- Born: Saquib Abdul Hamid Nachan Padhga, Maharashtra, India
- Died: 28 June 2025 Delhi, India
- Years active: 2003–2017
- Children: 3

= Saquib Nachan =

Indian islamist (died 2025)

Saquib Nachan (died 28 June 2025) was an Islamist who was conspired and convicted for his involvement in the 2002 and 2003 bombs at Mumbai Central railway station, Vile Parle and Mulund. Nachan was convicted of possessing weapons under the Prevention of Terrorism Act (POTA) and was sentenced to ten years' imprisonment. After being released from prison, Nachan left for his native town of Padhga with his relatives.

== Personal life ==
His father was the Zilla parishad Chief and a social worker. He graduated with a BCom and after completing his education ran a business of land development. His family owns a lot of land in the Borivli Village, Padgah, Thane district. Nachan had three children, two sons and a daughter.

Nachan was the onetime secretary of the banned Students' Islamic Movement of India.

== Bomb blast incidents ==
The first of the three blasts was on 6 December 2002. A bomb exploded in the Mumbai Central railway station, killing none but injuring 27 persons. The second blast took place on 27 January 2003. One woman died when a bomb exploded in Vile Parle and 25 others were injured. On 13 March that year, a bomb exploded in a Karjat-bound train at Mulund station, leaving 11 dead and 82 injured.

== Investigation ==
Upon investigation the police discovered that some of the accused collected explosives, some collected AK-56s and they wanted to target prominent leaders belonging to right-wing groups. They would also practise with those weapons in the hills at Padga. One of the accused had taken the police to the hills during the investigation.

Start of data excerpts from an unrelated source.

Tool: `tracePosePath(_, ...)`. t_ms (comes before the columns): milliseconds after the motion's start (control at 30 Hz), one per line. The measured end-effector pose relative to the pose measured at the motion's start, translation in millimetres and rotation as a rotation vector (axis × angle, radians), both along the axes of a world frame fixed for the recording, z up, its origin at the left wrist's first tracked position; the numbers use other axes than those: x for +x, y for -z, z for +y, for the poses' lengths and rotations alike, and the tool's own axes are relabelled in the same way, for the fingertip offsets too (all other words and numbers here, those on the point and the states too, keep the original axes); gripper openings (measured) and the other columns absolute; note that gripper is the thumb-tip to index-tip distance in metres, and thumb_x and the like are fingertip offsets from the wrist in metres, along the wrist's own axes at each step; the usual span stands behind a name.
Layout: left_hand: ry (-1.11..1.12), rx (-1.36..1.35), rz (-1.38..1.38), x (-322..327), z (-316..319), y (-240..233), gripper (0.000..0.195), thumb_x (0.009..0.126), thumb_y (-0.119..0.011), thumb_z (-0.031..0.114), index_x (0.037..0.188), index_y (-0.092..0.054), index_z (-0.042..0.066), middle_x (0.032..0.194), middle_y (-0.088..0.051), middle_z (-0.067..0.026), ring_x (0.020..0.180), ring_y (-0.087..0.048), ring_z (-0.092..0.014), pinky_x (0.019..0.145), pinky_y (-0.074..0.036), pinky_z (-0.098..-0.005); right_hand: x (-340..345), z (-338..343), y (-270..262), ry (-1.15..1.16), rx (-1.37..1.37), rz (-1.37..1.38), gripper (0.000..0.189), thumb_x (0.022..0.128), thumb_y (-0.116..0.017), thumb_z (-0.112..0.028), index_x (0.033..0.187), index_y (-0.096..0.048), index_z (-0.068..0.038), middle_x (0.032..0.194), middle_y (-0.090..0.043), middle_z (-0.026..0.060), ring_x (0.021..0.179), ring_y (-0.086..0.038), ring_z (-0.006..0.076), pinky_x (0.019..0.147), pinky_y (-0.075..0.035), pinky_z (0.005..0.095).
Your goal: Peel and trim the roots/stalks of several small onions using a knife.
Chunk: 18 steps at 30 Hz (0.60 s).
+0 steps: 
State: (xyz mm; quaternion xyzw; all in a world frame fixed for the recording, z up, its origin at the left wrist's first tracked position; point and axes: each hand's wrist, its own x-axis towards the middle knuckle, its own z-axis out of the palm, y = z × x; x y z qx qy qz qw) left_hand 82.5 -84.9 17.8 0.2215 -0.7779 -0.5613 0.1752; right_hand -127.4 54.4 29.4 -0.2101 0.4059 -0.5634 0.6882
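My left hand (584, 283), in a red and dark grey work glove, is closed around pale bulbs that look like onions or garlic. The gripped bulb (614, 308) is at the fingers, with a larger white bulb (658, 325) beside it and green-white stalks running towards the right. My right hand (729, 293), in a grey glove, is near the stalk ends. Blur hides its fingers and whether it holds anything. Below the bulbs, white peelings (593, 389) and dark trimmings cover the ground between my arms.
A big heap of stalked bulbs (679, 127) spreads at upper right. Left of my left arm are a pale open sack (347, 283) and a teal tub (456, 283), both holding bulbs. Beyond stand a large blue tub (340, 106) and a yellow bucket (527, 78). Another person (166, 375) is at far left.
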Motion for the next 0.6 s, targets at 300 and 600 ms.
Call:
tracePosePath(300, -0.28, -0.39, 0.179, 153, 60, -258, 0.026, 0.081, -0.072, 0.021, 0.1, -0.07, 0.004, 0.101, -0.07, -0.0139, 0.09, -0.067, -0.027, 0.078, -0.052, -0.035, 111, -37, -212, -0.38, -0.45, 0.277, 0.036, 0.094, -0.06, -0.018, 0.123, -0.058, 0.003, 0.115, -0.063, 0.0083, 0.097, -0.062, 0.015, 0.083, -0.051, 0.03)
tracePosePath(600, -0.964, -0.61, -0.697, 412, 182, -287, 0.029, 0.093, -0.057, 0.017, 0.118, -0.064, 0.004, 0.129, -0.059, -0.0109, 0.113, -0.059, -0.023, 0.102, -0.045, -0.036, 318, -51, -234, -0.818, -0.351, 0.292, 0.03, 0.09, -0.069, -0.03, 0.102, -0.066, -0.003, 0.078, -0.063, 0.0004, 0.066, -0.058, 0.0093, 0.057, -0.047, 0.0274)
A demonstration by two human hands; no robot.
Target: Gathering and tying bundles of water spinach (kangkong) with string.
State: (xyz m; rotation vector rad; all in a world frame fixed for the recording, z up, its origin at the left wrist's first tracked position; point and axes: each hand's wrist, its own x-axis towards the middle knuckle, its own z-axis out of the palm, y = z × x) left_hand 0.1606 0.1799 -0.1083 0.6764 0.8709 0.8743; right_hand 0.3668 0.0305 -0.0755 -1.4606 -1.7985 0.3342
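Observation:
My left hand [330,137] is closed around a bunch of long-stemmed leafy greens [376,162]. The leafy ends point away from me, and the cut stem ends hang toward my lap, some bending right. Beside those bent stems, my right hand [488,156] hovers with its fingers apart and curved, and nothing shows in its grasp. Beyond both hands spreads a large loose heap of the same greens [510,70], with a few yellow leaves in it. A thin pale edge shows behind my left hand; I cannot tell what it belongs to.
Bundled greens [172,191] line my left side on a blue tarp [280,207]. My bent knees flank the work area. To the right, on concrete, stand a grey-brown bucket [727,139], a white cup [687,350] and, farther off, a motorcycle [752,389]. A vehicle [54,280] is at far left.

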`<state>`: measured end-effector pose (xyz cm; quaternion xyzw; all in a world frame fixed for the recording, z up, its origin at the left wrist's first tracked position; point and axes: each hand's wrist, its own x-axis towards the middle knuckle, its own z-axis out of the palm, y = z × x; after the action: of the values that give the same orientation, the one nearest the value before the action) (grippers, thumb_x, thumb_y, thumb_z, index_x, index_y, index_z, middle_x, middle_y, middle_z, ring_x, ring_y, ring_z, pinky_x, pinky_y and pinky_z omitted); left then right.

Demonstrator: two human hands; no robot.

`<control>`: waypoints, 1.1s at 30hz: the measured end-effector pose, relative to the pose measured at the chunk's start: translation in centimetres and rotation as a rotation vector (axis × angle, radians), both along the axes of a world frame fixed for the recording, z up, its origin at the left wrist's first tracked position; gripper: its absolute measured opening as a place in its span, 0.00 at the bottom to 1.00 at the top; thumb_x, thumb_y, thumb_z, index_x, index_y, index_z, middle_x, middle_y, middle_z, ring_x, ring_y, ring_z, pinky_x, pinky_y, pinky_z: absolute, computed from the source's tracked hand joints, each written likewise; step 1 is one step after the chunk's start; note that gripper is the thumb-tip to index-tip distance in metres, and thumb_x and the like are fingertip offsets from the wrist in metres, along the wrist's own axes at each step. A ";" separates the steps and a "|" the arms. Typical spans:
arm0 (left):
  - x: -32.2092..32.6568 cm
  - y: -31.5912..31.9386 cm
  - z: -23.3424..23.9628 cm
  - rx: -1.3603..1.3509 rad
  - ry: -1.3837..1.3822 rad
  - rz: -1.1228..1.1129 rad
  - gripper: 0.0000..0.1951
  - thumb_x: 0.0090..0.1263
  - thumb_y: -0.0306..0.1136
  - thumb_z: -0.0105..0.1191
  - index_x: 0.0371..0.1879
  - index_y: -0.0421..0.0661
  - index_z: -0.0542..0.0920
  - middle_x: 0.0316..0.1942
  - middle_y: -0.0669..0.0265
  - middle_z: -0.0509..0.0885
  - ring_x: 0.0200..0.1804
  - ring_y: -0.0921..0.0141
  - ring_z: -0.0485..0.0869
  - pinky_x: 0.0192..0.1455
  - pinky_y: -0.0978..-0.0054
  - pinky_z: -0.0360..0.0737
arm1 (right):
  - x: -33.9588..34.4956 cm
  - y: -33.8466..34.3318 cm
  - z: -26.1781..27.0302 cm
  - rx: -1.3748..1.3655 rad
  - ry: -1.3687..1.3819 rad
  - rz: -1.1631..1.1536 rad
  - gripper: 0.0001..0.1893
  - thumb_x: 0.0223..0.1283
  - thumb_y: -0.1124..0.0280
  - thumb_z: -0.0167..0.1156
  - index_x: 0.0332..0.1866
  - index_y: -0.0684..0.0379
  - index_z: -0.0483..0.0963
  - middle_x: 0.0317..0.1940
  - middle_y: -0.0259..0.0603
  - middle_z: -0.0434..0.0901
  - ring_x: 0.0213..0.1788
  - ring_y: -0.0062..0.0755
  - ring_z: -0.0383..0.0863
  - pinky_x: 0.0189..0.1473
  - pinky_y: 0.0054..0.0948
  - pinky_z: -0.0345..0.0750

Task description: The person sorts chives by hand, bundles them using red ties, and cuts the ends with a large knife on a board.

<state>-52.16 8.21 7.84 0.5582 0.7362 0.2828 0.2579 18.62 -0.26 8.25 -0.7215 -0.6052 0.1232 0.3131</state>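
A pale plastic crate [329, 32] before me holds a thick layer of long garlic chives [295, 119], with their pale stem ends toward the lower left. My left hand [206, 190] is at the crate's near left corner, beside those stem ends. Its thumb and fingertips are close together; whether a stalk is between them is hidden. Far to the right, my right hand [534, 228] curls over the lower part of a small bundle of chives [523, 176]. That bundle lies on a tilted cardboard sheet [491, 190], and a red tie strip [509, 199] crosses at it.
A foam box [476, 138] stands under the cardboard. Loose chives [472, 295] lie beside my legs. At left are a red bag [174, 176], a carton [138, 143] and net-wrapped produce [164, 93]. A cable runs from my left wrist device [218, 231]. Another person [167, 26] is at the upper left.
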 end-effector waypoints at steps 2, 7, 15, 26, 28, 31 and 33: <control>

Police had recovered many shells from the hills and forensic tests confirmed that the shells were from the seized weapons. Three weapons were seized from Nachan, Ateef and Haseeb. The bombs were assembled at the clinic of Wahid while the forensic reports confirmed that the traces from the clinic matched the traces in the explosion site.

== Trial ==
All accused in the Mumbai triple blasts were charged with murder, attempt to murder, causing grievous injuries, waging a war against the nation and criminal conspiracy and arms possession. They were booked under the Indian Penal Code, the Indian Railways Act, 1989, the Prevention of Damage to Public Property Act, the Arms Act, 1959, the Explosive Substances Act 1883 and the Prevention of Terrorism Act, 2002 (POTA). Nachan and Muzammil Ansari were convicted, along with eight others. Nachan was accused by Mumbai Police as the mastermind of the blasts and he was arrested from Padgha of Thane district. Some of the other accused were Ateef Mulla, Hasib Mulla, Ghulam Kotal, Mohammed Kamil, Noor Malik, Anwar Ali Khan, Farhaan Khot and Wahid Ansari. The court found him guilty of illegally possessing an AK-56 Rifle and sentenced him to a 10-year jail term.

== Aftermath ==
Nachan was released in November 2017, after having completed 10 years of punishment out of which one year and eight months were spent as a convict at the Thane Central Jail, while the remaining period was spent as an undertrial.

== Death ==
Nachan died on 28 June 2025, four days after being admitted to a Delhi hospital for a brain haemorrhage.